Manual
======

.. toctree::
   :hidden:

Overview
--------
The basic procedure of performing a parameter fit with ``bayesim`` is as follows:

.. figure:: img/flowchart_b.png
   :align: center
   :scale: 60%

On this page, we will dive into each part of this flowchart in detail to understand what is happening and what options exist to tweak ``bayesim``'s behavior. The code snippets will be assuming that we are modeling a solar cell's output current :math:`J` with two experimental conditions: voltage :math:`V` and temperature :math:`T`.
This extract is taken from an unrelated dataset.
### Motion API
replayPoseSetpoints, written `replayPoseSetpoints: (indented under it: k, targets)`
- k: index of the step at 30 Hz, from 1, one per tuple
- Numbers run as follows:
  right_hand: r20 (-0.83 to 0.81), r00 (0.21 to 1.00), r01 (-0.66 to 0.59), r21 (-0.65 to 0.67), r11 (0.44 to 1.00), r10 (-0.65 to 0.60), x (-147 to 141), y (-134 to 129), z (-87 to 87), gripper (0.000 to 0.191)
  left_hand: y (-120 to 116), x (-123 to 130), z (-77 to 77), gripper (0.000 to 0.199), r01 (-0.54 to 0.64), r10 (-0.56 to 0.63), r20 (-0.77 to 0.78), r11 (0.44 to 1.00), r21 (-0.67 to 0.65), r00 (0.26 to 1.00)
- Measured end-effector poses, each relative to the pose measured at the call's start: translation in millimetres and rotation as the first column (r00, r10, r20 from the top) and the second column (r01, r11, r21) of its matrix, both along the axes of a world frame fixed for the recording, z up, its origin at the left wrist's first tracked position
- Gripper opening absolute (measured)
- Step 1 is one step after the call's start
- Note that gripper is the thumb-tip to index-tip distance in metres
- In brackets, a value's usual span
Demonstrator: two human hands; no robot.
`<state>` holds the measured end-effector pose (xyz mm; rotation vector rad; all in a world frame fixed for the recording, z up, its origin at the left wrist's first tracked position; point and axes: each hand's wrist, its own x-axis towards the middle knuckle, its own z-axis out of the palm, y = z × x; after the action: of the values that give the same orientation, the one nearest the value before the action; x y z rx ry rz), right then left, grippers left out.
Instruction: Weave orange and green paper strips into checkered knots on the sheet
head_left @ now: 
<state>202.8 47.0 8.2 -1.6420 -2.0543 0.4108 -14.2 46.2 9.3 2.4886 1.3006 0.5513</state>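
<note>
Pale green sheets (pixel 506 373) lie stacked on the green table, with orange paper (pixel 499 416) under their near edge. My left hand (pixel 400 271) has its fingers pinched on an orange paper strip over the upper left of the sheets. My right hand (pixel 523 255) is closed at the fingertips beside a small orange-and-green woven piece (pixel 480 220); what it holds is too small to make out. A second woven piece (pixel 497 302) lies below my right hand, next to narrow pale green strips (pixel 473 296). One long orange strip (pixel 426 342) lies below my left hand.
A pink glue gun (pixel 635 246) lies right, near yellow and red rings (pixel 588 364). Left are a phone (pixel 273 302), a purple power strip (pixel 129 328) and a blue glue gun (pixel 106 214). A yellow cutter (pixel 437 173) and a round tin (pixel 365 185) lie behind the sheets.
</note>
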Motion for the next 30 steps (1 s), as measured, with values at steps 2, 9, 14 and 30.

The first step is to initialize a :class:`.Model` object. Several of the next steps can be rolled into this initialization using keywords, but the only required input is the name of the output variable. For example:

.. code-block:: python

   import bayesim.model as bym
   m = bym.Model(output_var='J')

.. _attach-obs:

Attaching Observations
----------------------
The experimental observations should reside in an HDF5 file with columns for each experimental condition and the output variable. Optionally, there may also be a column for experimental uncertainty. In addition, one should specify one of the experimental conditions (EC's) to be plotted on the x-axis when visualizing data later on using the ``ec_x_var`` keyword. The data are attached using:

.. code-block:: python

   m.attach_observations(obs_data_path='obs_data.h5', ec_x_var='V')

If this column isn't present, the ``fixed_unc`` keyword must be passed with a value to use as experimental uncertainty for every data point:

.. code-block:: python

   m.attach_observations(obs_data_path='obs_data.h5', ec_x_var='V', fixed_unc=0.02)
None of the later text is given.